> Task instructions
The answer must give back every line of the data exactly, with no pictures.

+++ Supplied material

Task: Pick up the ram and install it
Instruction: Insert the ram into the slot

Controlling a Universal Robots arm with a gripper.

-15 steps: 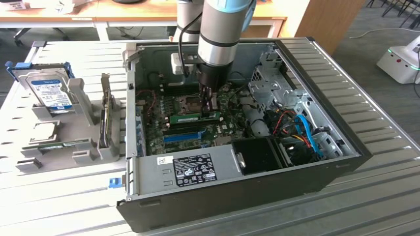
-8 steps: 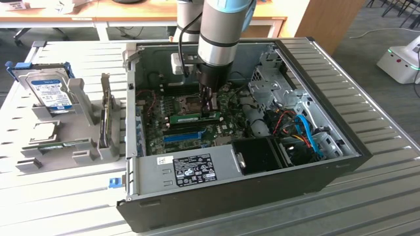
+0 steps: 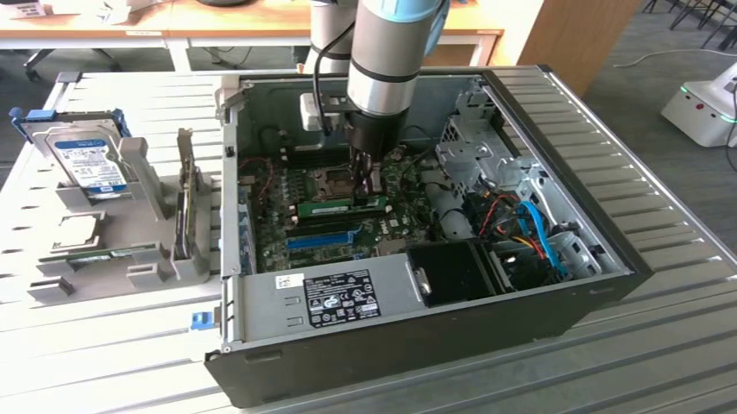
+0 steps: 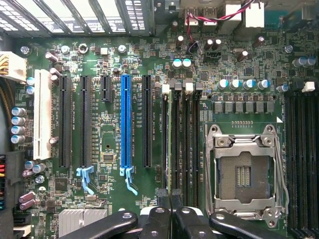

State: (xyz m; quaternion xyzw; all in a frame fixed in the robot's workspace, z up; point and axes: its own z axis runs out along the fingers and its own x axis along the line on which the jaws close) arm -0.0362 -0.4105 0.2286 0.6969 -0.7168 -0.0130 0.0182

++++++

> Answer box
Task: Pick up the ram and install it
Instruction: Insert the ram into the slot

Controlling a Universal Robots arm with a gripper.

-15 steps: 
-8 steps: 
+0 steps: 
+0 steps: 

State: (xyz m; quaternion xyzw; all in a frame fixed in the robot's workspace, z up; point and axes: its own z axis runs out along the fingers and its own x axis along the line on which the jaws close) arm -0.0362 -0.4105 0.2286 0.6969 -0.7168 -0.0130 0.0182

This completes the exercise.